Setelah kepergian Nina adik kandung Hena. Hena memberi nama bayi itu Zhefranichol Shafwan yang di setujui oleh suaminya. Awalnya Adam peduli dan sangat menyayang keponakan yang telah menjadi anaknya itu. Tetapi ketika melihat Hena telah mengalihkan seluruh kasih sayangnya dari Ali kepada Zhefran membuat Adam marah karena anak kandungnya sendiri diabaikan Hena karena terlalu menyayangi Zhefran. Membuat Adam mengabaikan Zhefran sebagaimana Hena mengabaikan Ali anaknya.

"Mama! Zehan mau susu.."

"Minta sama Bik Lastri ya nak, Mama lagi ngurusin adek."

"Gamau, Zehan mau Mama yang bikin!" Ali masih bersih keras dengan menggoyangkan tangan Hena berulang kali agar Hena mau membuatkannya susu yang membuat Hena hampir saja menjatuhkan bayi Zhefran. Hena menatap Ali dengan ganas.

"Kamu kok bandel sekarang ya! Hampir aja Zhefran jatuh." Hena menjauhkan tangan mungil Ali dengan kasar dari lengannya. Membuat Ali yang masih berumur 7 tahun itu terkejut dan mencibir.

"Bik! Bik Lastri!" Hena berteriak memanggil Lastri. Meninggalkan anak sulungnya yang hampir menangis.

"Mama jahat!" Ali menjatuhkan air matanya berlari ke kamarnya. Ali merasa semenjak kedatangan bayi yang disebut-sebut adiknya itu ia merasa tidak diperdulikan lagi. Selama hampir tiga tahun Ali diperlakukan seperti itu. Sehingga Ali meminta kepada sang ayah, Adam agar dirinya bisa belajar di luar negeri setelah ia berumur 10 tahun melanjutkan pendidikannya disana.

"Engga Zehan, kamu masih kecil. Mana bisa Papa biarin kamu disana sendiri."

"Pa, Zehan mohon. Zehan mau mandiri, Zehan mau jadi orang pintar." Hampir seminggu Zehan menangis dikamar agar permintaannya itu dikabulkan membuat Adam pasrah mengiyakan permintaan anak sulungnya itu. Namun dengan syarat Adam akan mengunjungi anaknya itu sebulan sekali. Sebenarnya Adam tau, bukan itu alasan Ali sebenarnya. Alasan Ali pergi dari rumah ini karena dia merasa tidak diperdulikan. Lagi pula, ada baiknya juga anak sulungnya belajar diluar negeri agar bisa memimpin perusahaannya nanti.

"Kamu gila ya Mas?! Ngirim anak umur sepuluh tahun ke Singapora sendirian!"

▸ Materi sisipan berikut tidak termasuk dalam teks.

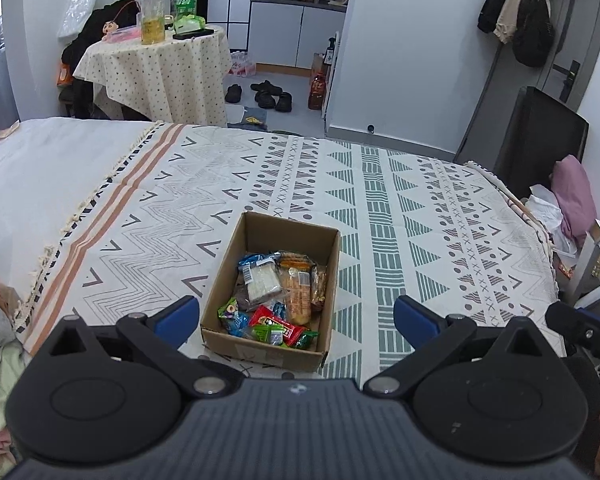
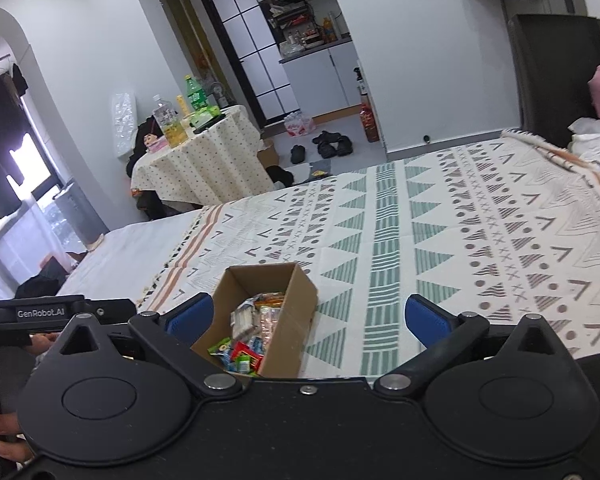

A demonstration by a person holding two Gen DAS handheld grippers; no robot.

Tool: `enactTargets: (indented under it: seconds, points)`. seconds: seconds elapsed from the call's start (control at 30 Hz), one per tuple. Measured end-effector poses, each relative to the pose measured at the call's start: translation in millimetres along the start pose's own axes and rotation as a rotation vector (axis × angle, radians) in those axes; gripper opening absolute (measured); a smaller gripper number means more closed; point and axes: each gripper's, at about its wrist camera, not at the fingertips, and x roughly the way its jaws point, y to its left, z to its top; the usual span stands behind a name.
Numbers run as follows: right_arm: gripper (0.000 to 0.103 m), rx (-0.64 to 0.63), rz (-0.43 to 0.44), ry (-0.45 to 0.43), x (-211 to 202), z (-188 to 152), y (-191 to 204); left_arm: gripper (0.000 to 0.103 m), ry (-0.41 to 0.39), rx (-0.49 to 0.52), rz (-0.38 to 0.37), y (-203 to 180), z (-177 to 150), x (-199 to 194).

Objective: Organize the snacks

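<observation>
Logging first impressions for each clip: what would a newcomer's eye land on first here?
First, the open brown cardboard box of colourful wrapped snacks, sitting on the patterned white, green and grey bedspread, near its front edge. Framing it are the blue-padded fingers of the left gripper, spread wide and empty; the right gripper is open the same way. Beyond the bed, a round table under a dotted cream cloth carries bottles.

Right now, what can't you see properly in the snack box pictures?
- Left wrist view: the print on the red packet is too small to read.
- Right wrist view: the near wall of the cardboard box hides most snacks, and the right gripper body cuts off its near corner.
- Both views: whatever lies under the top snacks is hidden.
</observation>
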Motion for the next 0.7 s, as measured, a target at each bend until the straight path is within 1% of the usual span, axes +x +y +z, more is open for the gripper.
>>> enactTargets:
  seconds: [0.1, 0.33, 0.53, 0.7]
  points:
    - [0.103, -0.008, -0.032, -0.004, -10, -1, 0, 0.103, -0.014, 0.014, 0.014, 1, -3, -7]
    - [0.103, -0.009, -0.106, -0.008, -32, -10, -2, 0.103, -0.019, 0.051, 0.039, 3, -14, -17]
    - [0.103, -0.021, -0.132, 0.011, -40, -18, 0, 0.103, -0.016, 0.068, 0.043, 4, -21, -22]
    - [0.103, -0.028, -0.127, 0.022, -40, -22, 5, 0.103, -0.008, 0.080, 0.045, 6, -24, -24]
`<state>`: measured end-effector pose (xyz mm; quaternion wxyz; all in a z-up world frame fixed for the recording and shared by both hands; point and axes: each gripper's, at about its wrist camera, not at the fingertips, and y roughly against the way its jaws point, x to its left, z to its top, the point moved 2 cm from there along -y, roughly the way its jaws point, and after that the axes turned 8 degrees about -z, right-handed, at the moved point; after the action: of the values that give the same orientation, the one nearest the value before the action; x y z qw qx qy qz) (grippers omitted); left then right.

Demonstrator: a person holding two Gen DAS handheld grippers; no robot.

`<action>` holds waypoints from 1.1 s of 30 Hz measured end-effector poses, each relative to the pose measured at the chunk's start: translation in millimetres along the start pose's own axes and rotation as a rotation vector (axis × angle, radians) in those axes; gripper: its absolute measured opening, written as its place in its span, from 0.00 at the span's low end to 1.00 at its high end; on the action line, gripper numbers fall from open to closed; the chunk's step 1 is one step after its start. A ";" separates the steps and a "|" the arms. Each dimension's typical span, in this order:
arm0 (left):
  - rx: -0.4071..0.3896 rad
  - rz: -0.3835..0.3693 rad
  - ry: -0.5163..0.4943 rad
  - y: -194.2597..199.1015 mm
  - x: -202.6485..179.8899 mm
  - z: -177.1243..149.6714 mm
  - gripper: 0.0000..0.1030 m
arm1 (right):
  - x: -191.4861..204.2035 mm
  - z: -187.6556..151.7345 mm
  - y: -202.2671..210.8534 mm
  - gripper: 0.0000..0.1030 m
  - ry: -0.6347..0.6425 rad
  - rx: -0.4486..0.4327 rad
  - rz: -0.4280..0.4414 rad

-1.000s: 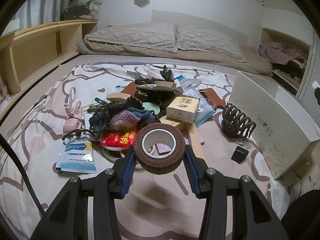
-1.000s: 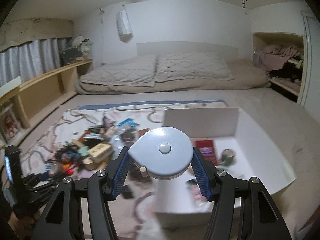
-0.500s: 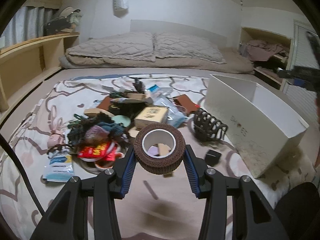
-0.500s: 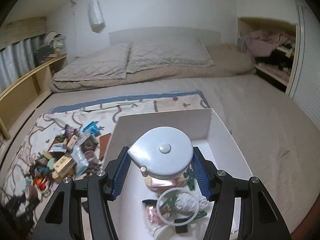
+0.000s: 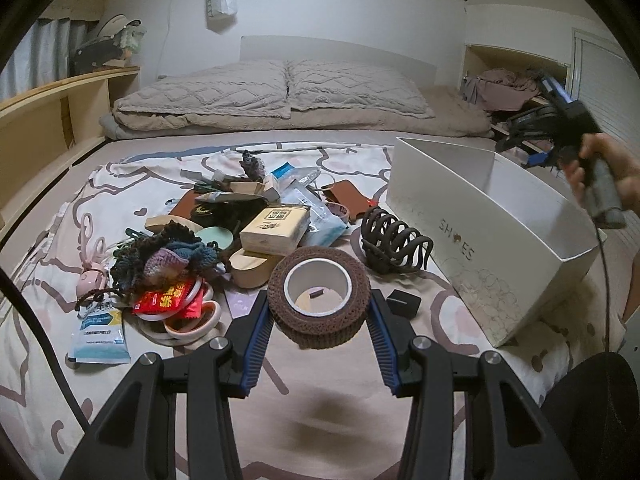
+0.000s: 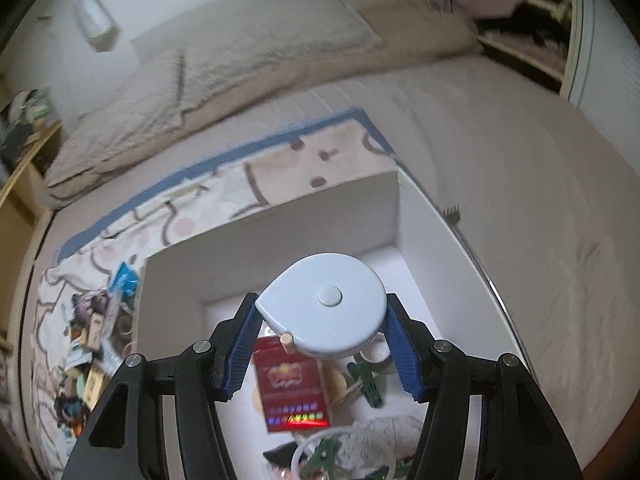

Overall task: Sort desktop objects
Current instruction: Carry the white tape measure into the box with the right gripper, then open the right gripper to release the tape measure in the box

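Nearest in the left wrist view, the left gripper (image 5: 319, 322) stood clamped on a brown roll of bandage tape (image 5: 319, 297), its blue pads pressed against the roll's two sides at lower centre of the frame, held above the patterned bedspread (image 5: 48, 288). Just right of the roll a small black box (image 5: 405, 303) lay on the cloth, and beyond it a dark claw hair clip (image 5: 393, 241) sat near the long wall of the white shoe box (image 5: 472, 248), which ran from centre right toward the right edge. Left of the roll lay the pile of loose things: a red snack packet (image 5: 168, 298) over pale rings, a knitted scrunchie (image 5: 168, 258), a blue-and-white sachet (image 5: 100, 330) at lower left, a pink bunny-eared item (image 5: 90, 276) at the left, and a tan carton (image 5: 276, 229) farther up. At the right edge of that view a hand (image 5: 612, 178) gripped the other tool's handle above the box. In the right wrist view, the right gripper (image 6: 322, 338) was clamped on a pale blue round tape measure (image 6: 326, 308) at centre, held over the open shoe box (image 6: 248, 248). Below it inside the box lay a red packet (image 6: 292, 388), a green clip (image 6: 366, 384) and a clear ring, partly hidden at the bottom edge. Farthest off, pillows (image 5: 280, 86) lay at the head of the bed in the upper centre.
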<state>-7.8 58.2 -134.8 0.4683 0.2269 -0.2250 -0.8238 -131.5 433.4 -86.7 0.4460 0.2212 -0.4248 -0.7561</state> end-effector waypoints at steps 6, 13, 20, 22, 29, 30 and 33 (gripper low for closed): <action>0.011 -0.010 0.013 -3.3 3.6 -0.5 0.45 | 0.5 8.1 -44.4 0.60 0.004 0.112 -0.056; 0.024 -0.023 0.015 -6.2 3.7 -1.5 0.45 | 4.7 8.5 -79.5 0.60 0.063 0.194 -0.111; 0.031 -0.037 0.011 -5.7 1.1 -0.4 0.45 | 0.9 4.6 -105.5 0.60 0.075 0.244 -0.142; 0.033 -0.048 0.007 -4.6 -1.9 2.7 0.45 | -0.4 3.1 -109.2 0.60 0.079 0.248 -0.148; 0.012 -0.088 -0.043 -0.5 -26.0 19.9 0.45 | -10.1 -1.0 -113.8 0.60 0.059 0.254 -0.130; 0.013 -0.096 -0.045 -0.5 -28.9 21.3 0.45 | -11.4 -1.1 -113.9 0.60 0.057 0.255 -0.125; 0.024 -0.117 -0.053 -4.3 -39.3 26.1 0.45 | -14.5 -2.1 -112.4 0.60 0.058 0.253 -0.117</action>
<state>-7.9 98.7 -110.1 0.4103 0.2232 -0.2335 -0.8528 -177.4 472.1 -182.8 0.3819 0.3217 -0.4899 -0.7146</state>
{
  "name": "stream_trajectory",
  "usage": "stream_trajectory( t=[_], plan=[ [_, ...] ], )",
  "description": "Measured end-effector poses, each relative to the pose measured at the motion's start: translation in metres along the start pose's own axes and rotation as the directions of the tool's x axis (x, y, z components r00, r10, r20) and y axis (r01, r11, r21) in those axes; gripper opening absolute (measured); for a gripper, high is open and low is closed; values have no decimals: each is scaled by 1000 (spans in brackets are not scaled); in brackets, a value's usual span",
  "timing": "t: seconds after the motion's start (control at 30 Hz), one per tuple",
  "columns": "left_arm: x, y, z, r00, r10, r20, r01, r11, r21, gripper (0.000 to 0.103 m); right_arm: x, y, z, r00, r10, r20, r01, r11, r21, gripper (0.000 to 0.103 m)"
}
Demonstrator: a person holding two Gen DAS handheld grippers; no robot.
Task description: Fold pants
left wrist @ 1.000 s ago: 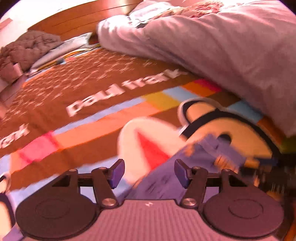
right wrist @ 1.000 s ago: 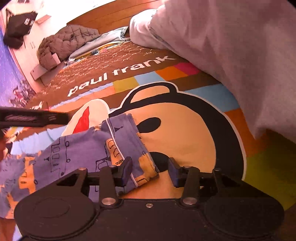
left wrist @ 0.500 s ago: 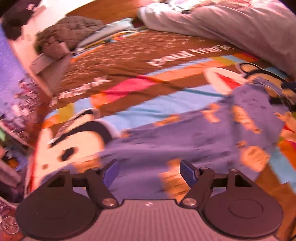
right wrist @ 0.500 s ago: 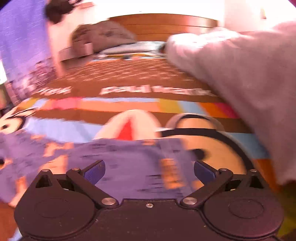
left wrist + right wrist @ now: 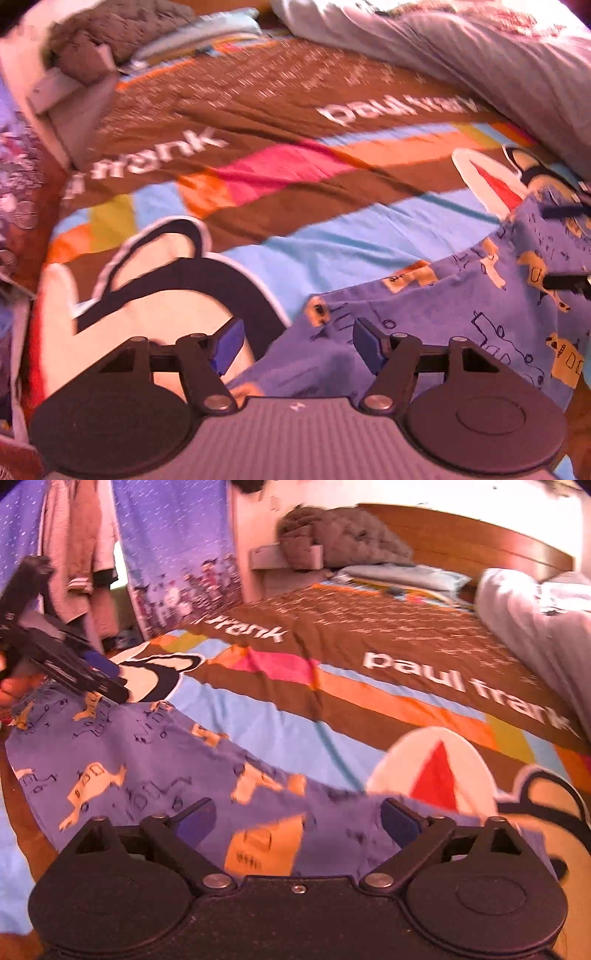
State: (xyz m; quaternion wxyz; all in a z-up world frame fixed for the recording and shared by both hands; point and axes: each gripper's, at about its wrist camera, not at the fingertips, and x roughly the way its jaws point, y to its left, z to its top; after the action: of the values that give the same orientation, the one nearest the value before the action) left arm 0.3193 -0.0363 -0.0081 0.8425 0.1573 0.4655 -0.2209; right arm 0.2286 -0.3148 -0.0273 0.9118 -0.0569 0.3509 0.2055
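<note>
Pants (image 5: 147, 768): spread flat on the bedspread (image 5: 332, 716), lower left of the right wrist frame, lower right of the left wrist frame (image 5: 461, 295).
Left gripper (image 5: 295, 341): bottom centre, over one end of the pants.
Right gripper (image 5: 297, 821): bottom centre, over the other end.
Duvet (image 5: 546, 627): heaped on the bedspread, upper right.
Headboard (image 5: 461, 535): behind, top.
Curtain (image 5: 177, 546): upper left.

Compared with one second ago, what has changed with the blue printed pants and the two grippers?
The blue printed pants, bunched near the monkey face before, now lie spread out along the colourful bedspread. The right gripper opened wider and sits at one end; the left gripper moved to the other end, jaws open. Neither holds the cloth. The grey duvet and the brown quilted bundle stayed put.
</note>
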Motion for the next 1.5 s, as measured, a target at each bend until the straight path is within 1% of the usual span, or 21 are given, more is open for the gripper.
stream_trajectory(
  t=[0.1,0.17,0.2,0.27,0.3,0.43,0.5,0.57,0.63,0.77,0.9,0.93,0.97,1.0,1.07,1.13,1.17,1.23,1.33,1.43,1.5],
  plan=[
    [18,-5,6,999,-15,-36,15,1000,21,62,21,0,20,997,65,-42,-68,995,-71,81],
    [28,-9,9,998,-5,-69,8,999,44,32,35,0,30,989,123,-86,-127,991,-44,66],
    [30,-11,9,997,-1,-76,6,998,60,27,43,2,34,979,173,-107,-176,984,-23,63],
    [31,-10,10,997,-7,-70,12,998,67,12,52,12,39,969,210,-130,-217,975,-41,55],
    [30,-10,11,998,-2,-68,7,998,69,10,55,20,41,967,213,-141,-225,971,-76,53],
    [22,-11,11,999,3,-40,-1,998,68,6,70,47,42,969,156,-191,-198,955,-222,34],
    [17,-7,13,1000,-1,-18,2,999,47,5,73,51,42,966,158,-203,-205,951,-231,24],
    [11,-3,15,1000,-7,6,7,1000,25,5,73,52,43,968,153,-198,-198,951,-237,7],
    [6,-1,16,999,-3,32,3,1000,18,5,70,49,47,973,145,-182,-185,956,-229,2],
    [5,5,16,998,3,63,-3,1000,-12,5,70,43,61,986,115,-122,-139,967,-213,2],
    [27,7,14,1000,20,10,-20,999,-28,7,93,39,61,975,123,-184,-153,975,-160,5],
    [31,5,12,999,37,1,-37,999,-29,10,96,37,58,975,117,-190,-147,977,-153,13],
    [33,5,10,998,56,-2,-56,998,-33,18,95,33,56,977,113,-179,-140,980,-143,21],
    [33,5,10,998,68,-3,-68,997,-37,21,90,28,55,979,115,-167,-137,983,-125,24],
    [26,6,11,994,106,3,-106,993,-49,39,72,13,54,982,120,-149,-131,989,-68,32],
    [16,6,13,988,150,23,-147,986,-79,45,45,-5,49,989,71,-127,-78,996,-51,41],
    [10,6,14,988,148,32,-145,985,-92,47,32,-14,45,993,34,-114,-41,998,-53,53],
    [0,0,18,990,130,52,-123,985,-124,52,6,-34,31,993,-64,-96,59,997,-52,66],
    [-6,-23,25,993,79,91,-67,989,-129,56,-26,-64,5,980,-181,-85,183,983,17,67],
    [5,-67,39,995,4,97,1,999,-49,56,-32,-92,-15,971,-215,-110,226,968,108,66],
    [16,-98,47,996,-27,86,26,999,18,55,-26,-100,-20,970,-214,-111,225,970,95,66]
  ],
)
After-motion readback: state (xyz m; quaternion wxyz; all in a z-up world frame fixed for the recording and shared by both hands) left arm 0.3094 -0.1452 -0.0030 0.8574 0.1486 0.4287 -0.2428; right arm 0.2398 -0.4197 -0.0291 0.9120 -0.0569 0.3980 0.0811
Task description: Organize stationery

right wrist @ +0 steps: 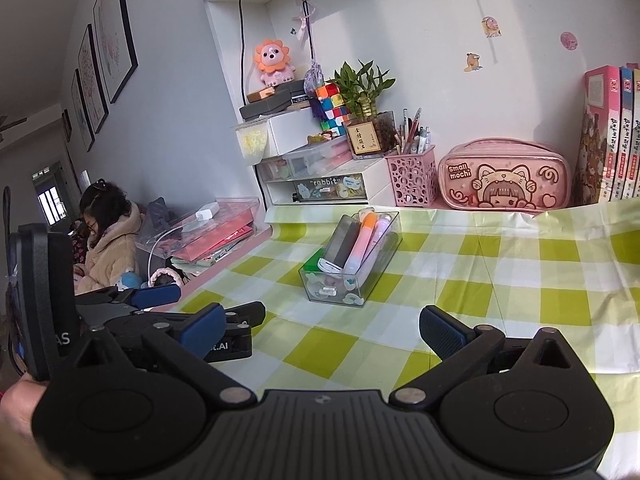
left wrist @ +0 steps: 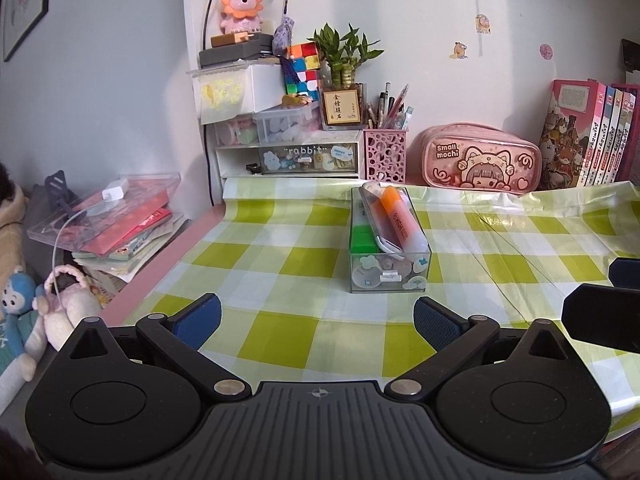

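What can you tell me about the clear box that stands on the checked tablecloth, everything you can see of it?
The clear box is a small, long, open-topped container that looks like transparent plastic, with pale cloud and flower stickers on its near end wall. It rests flat on the green and white checked tablecloth, apart from both open grippers. It is overfilled: an orange highlighter and a flat white-edged item lean out above its rim, and a green block sits along one side. Small pieces lie at the bottom.
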`<state>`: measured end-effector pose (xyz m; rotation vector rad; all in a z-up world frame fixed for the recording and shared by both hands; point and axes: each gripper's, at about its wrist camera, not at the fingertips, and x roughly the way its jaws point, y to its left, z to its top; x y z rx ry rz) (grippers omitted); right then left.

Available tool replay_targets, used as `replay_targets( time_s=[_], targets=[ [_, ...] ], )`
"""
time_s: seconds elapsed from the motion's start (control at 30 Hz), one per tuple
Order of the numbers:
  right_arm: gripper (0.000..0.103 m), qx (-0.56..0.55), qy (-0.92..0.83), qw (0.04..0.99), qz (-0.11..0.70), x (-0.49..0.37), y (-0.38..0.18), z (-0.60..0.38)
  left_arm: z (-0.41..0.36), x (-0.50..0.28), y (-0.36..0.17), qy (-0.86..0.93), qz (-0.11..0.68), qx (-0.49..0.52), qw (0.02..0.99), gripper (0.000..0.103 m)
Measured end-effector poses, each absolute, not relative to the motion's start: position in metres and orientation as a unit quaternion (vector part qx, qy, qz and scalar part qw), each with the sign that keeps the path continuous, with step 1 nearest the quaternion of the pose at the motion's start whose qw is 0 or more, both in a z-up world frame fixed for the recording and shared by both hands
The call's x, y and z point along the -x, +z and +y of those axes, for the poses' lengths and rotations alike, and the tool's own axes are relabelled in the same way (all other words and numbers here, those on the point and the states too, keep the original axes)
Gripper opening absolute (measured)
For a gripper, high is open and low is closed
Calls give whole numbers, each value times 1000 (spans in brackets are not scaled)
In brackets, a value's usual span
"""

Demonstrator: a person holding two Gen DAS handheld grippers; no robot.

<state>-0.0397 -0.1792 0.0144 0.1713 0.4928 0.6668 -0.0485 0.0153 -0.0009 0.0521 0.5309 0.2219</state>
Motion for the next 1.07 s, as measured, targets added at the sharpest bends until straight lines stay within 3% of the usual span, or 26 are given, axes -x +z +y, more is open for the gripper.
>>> replay_targets(
  time_s=[1.07],
  targets=[
    [93,-82,317,914,241,40,12,-180,10,52,-2,89,263,-27,960,98]
  ],
)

"Kamu yang gila!" Suara Adam tak kalah tinggi dari Hena.

"A-ku?"

"Itu semua karena kamu! Karena kamu Zehan mau meninggalkan rumah ini."

"Apa maksud kamu?"

"Anak itu!" Tunjuk Adam pada balita berumur 3 tahun itu yang berada di ranjang menatap mereka memegang mainannya dan sesekali mengigitnya.

"Gara anak itu, kamu melupakan anak sendiri! Membuat Zehan merasa sedih."

"Kalau kamu gamau Zehan pergi dari rumah ini, buang anak itu sekarang juga!"

Plaak

Hena menampar pipi suaminya itu. Tamparan Hena sangat kuat membuat Adam merasa pipinya sangat panas. Adam menatap Hena nanar meninggalkan wanita itu karena tidak ingin ia akan tersulut emosi lebih dan akan main tangan. Zhefran yang masih berumur 3 tahun itu mulai menangis seakan tau dua orang dewasa di hadapannya itu bertengkar karena dirinya. Hena terdiam beberapa detik di tempatnya setelah apa yang ia perbuat kepada suaminya. Sehingga tangisan Zhefran menjadi kuat membuat Hena tersadar dan memeluk balita itu. Hena menangis mencium pucuk kepala Zhefran berulang kali. Ia akan merelakan anaknya pergi dari rumah untuk Zhefran. Lagi pula Ali mengatakan ia ingin belajar agar menjadi mandiri bukan? Bukan karena dirinya sepenuhnya. Mana bisa Hena membuang anak yang berada di pelukannya ini.